→ ASSIGNED TASK
Every line from the one with "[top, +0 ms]" through the last line below should be repeated exactly; pictures stay out of the copy.

(Records from a dataset)
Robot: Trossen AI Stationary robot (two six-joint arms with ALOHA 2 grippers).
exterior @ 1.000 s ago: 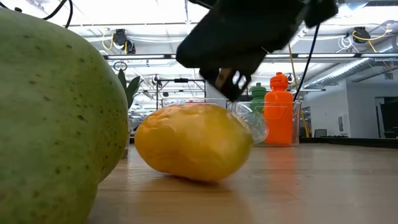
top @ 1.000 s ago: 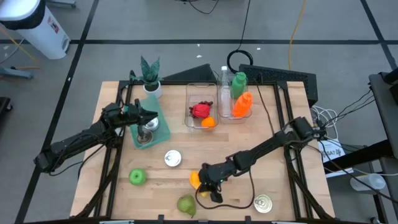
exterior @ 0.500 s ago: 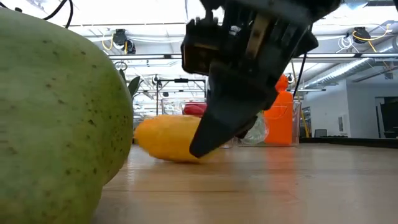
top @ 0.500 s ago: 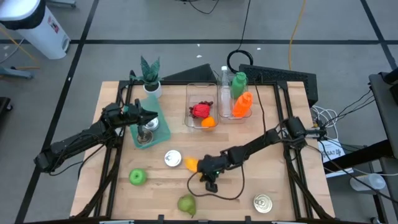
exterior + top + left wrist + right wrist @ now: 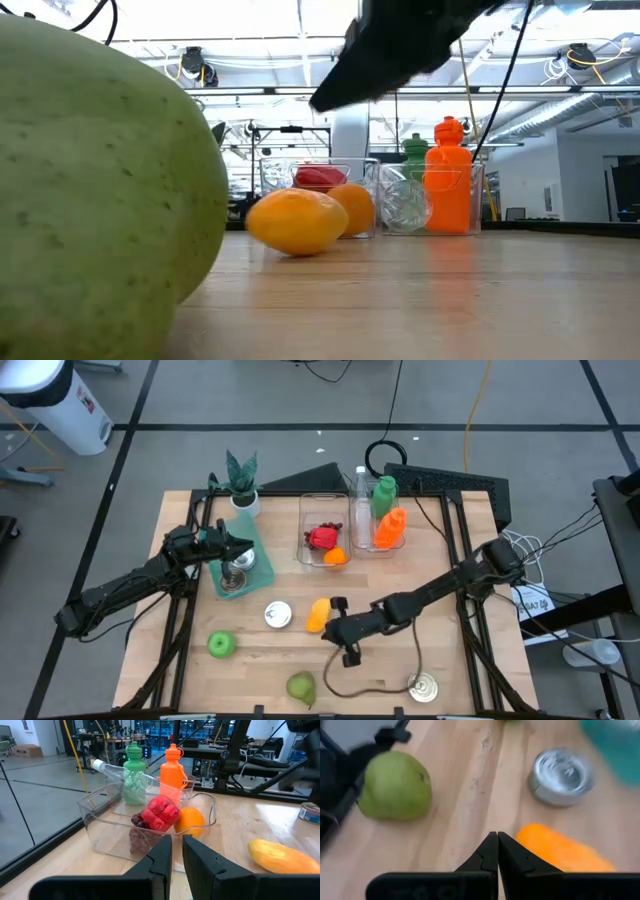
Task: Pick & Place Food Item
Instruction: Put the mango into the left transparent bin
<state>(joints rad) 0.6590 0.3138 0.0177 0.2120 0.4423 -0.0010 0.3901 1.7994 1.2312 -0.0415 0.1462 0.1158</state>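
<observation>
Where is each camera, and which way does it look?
High view: above, looking down; both arms show.
Low view: at table height, behind a green pear; an arm shows above.
Left wrist view: behind the shut left pincer, facing the clear bin.
Right wrist view: behind the shut right pincer, looking down.
All four show the yellow mango.

Bright, even light from overhead
The pear (image 5: 95,190) close to the low camera is blurred; ceiling lights (image 5: 250,50) glare behind.
</observation>
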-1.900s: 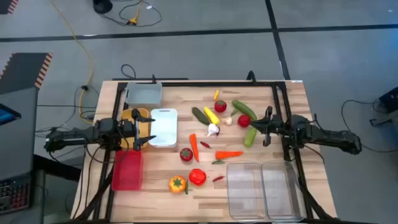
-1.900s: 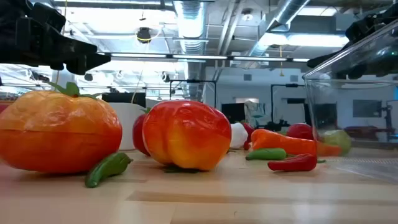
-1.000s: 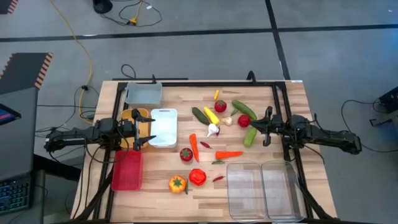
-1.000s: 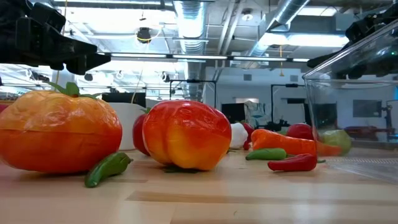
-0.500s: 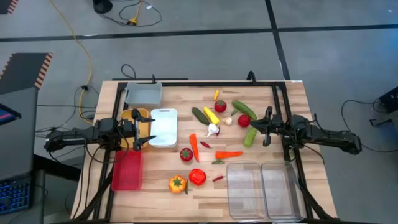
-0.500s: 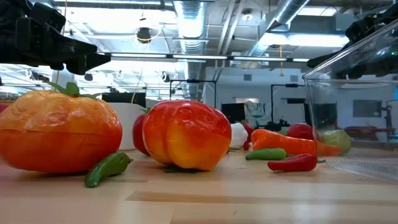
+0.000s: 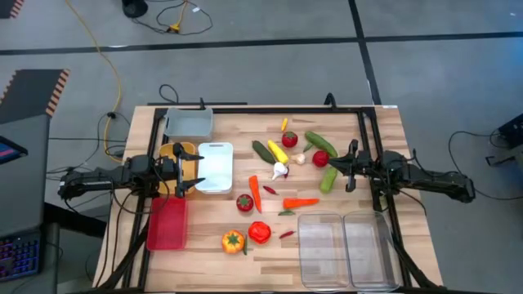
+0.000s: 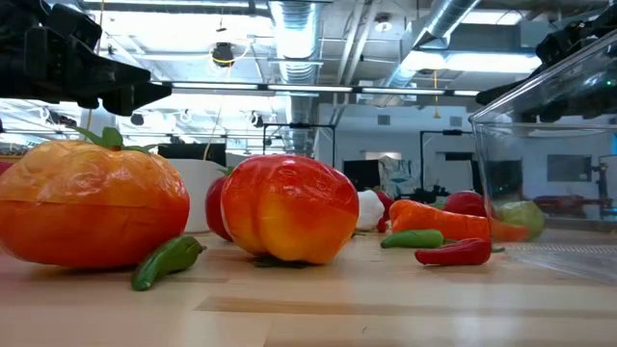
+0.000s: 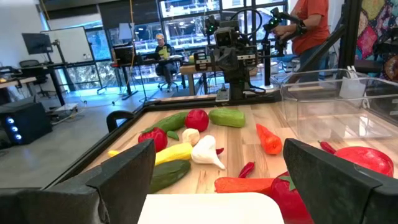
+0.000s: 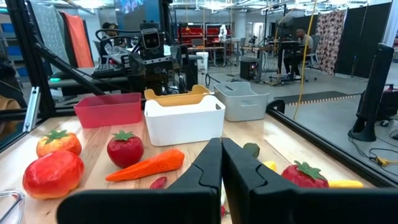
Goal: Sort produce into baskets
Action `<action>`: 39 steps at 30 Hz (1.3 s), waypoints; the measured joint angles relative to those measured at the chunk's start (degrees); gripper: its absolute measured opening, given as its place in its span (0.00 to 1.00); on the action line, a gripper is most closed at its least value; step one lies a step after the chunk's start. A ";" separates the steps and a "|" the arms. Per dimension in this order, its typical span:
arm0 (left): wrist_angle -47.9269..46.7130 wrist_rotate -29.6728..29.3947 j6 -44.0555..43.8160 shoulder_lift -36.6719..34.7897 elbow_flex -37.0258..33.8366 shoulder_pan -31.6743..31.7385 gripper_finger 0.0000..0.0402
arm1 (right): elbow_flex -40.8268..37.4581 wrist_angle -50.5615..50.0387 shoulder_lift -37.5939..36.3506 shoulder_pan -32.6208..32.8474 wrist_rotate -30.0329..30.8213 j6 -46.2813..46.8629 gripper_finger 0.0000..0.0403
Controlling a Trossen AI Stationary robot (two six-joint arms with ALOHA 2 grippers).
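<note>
Seen from above, the wooden table carries loose produce across its middle, with the baskets at its edges. At about nine o'clock from the table's centre the left gripper hangs with its fingers spread wide and nothing between them, over the yellow basket and just beside the white basket. The grey basket sits at about ten o'clock, the red basket at about eight o'clock, and the two clear baskets lie side by side at about five o'clock; none of them shows any produce inside. At about three o'clock the right gripper is clenched with its fingers pressed together, holding nothing, just beside a light green cucumber and a red tomato. Toward twelve o'clock lie a darker green cucumber, a dark cucumber, a yellow piece, another tomato and white garlic. Near the centre rest two orange carrots, one upright in the picture and one lying crosswise, with a third tomato just beside the first. Toward six o'clock an orange pepper and a red pepper sit close together, with a small red chili nearby.
</note>
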 joint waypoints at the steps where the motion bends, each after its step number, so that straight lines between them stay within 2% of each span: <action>1: 0.00 -0.01 0.00 -0.02 0.01 0.00 0.85 | 0.00 0.17 0.00 0.00 0.00 0.00 0.09; 6: 0.00 0.00 0.01 -0.01 0.01 0.00 0.85 | -0.04 2.15 0.00 0.00 0.31 2.80 0.11; 10: -0.02 0.00 1.39 -0.02 0.02 0.00 0.85 | 0.19 2.55 0.00 -0.13 0.33 6.94 0.18; 21: 0.00 0.01 -0.36 -0.02 0.00 0.00 0.85 | 0.27 3.27 0.00 -0.13 2.22 8.16 0.59; 25: -0.01 0.01 -2.57 -0.01 0.02 0.00 0.85 | 0.31 5.54 0.00 -0.13 2.23 8.14 0.68; 32: 0.00 0.01 -3.23 -0.01 0.02 0.00 0.85 | 0.63 11.97 0.31 -0.13 2.76 9.65 0.71; 39: 0.00 0.01 -3.91 0.00 0.00 0.00 0.85 | 7.81 8.97 5.41 -0.04 2.87 9.65 0.71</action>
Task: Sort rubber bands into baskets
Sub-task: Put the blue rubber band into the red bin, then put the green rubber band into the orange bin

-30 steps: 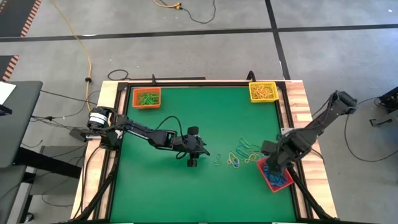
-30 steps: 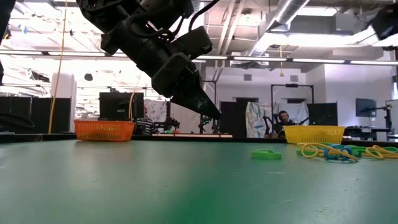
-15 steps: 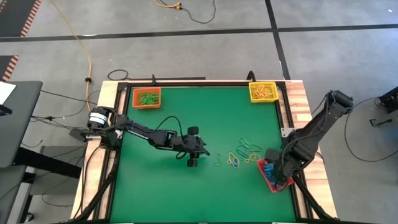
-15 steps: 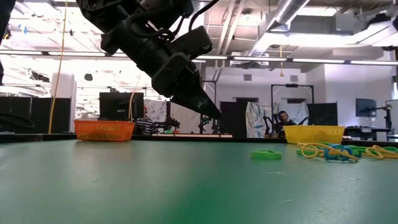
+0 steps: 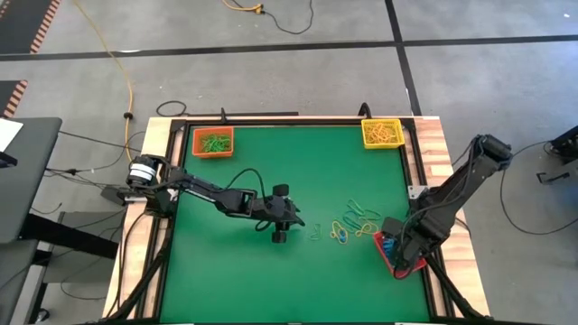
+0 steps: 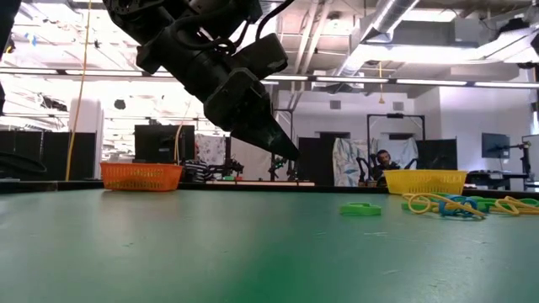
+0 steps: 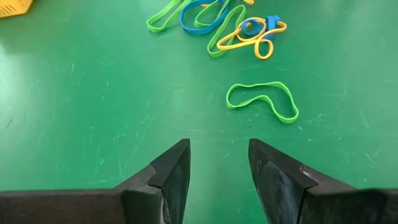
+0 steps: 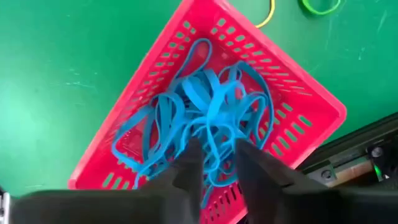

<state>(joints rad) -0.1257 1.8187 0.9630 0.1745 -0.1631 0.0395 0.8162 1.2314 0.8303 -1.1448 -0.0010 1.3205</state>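
Right tool (image 8: 216, 163) held over red basket (image 8: 298, 81), fingers slightly parted, blue bands (image 8: 199, 112) lying inside, none gripped; band may snag on finger and be dragged out. Left tool (image 7: 217, 168) open, empty, near green band (image 7: 261, 99) on surface (image 7: 81, 112)

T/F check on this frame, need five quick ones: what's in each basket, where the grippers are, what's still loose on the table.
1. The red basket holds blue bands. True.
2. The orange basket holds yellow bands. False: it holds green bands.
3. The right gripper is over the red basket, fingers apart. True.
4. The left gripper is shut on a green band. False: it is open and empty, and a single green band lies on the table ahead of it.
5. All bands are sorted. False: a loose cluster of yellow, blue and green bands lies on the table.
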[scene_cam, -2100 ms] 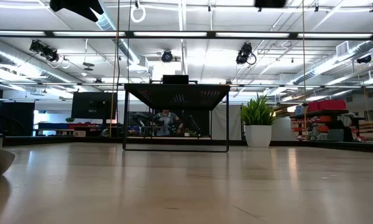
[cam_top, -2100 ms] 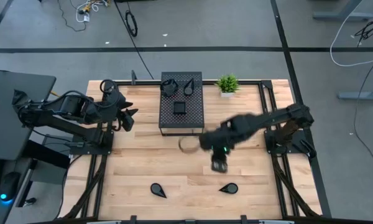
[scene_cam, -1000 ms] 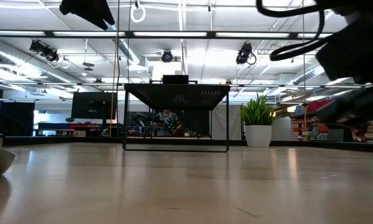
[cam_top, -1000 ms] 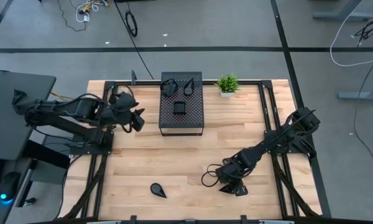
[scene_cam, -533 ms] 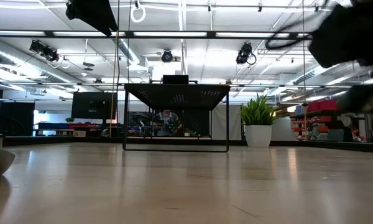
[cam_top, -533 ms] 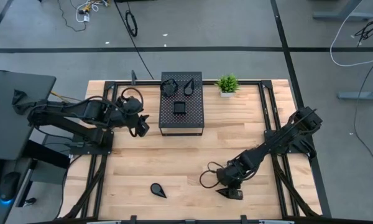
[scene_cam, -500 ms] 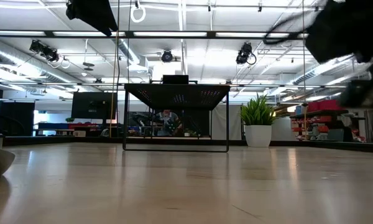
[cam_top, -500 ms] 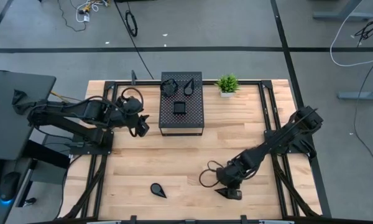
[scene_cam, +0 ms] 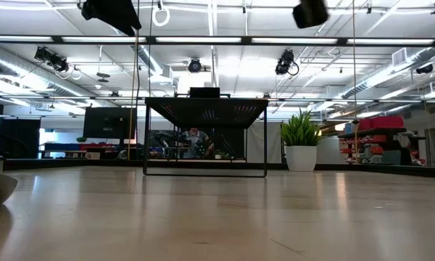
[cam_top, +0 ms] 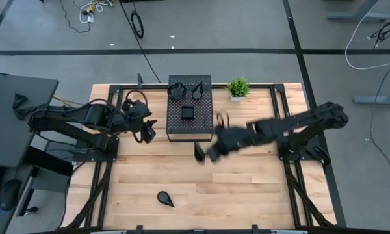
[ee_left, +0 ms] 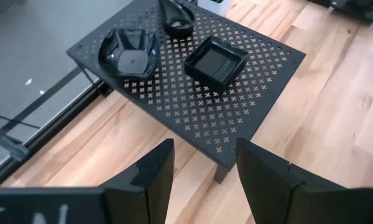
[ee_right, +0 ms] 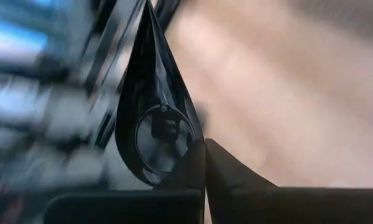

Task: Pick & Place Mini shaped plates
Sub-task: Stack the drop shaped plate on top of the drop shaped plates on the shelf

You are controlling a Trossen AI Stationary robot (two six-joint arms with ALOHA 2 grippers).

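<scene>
Teardrop plate (ee_right: 154, 118) sits pinched in right tool (ee_right: 204, 163); left tool (ee_left: 200, 171) hovers wide beside perforated box (ee_left: 193, 68).

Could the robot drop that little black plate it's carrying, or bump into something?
Maybe. The right gripper pinches the teardrop plate only at its rim, so it could slip loose. It is swinging toward the black perforated box, where three plates already sit; the carried one could knock the square plate. The left gripper waits open beside that box, so the arms might crowd each other.
</scene>
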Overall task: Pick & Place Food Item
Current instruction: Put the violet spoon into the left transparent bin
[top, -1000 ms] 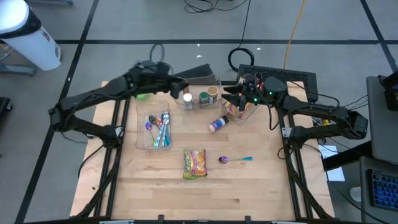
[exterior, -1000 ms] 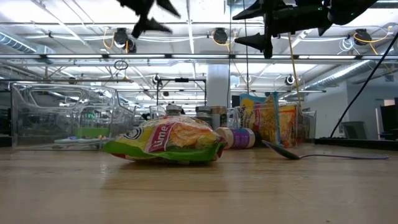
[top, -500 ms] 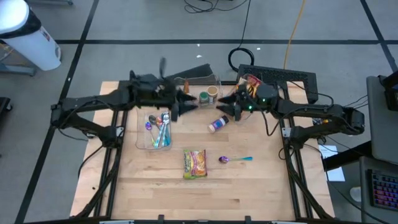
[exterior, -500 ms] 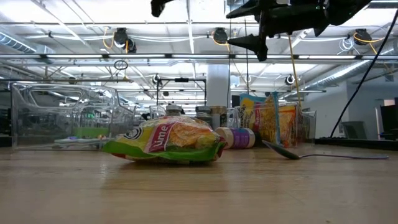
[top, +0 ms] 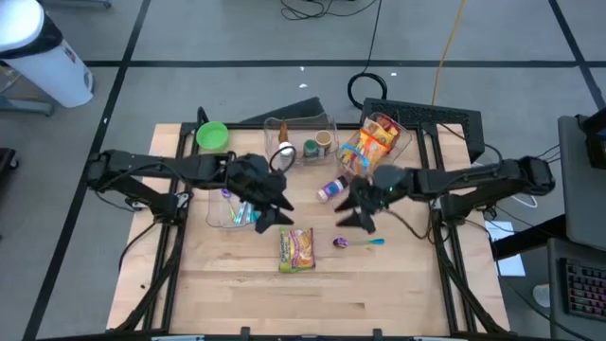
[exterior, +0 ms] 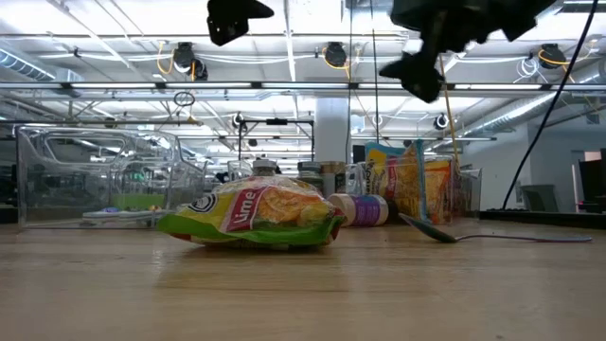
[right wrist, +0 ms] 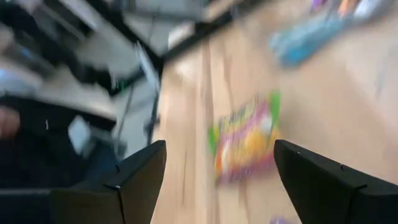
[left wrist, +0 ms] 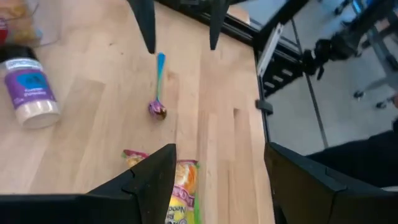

→ OUTPUT OF THE EXERCISE
[top, +0 ms] 
[exterior, +0 ms] 
[right wrist, +0 ms] 
[left wrist, +0 ms] 

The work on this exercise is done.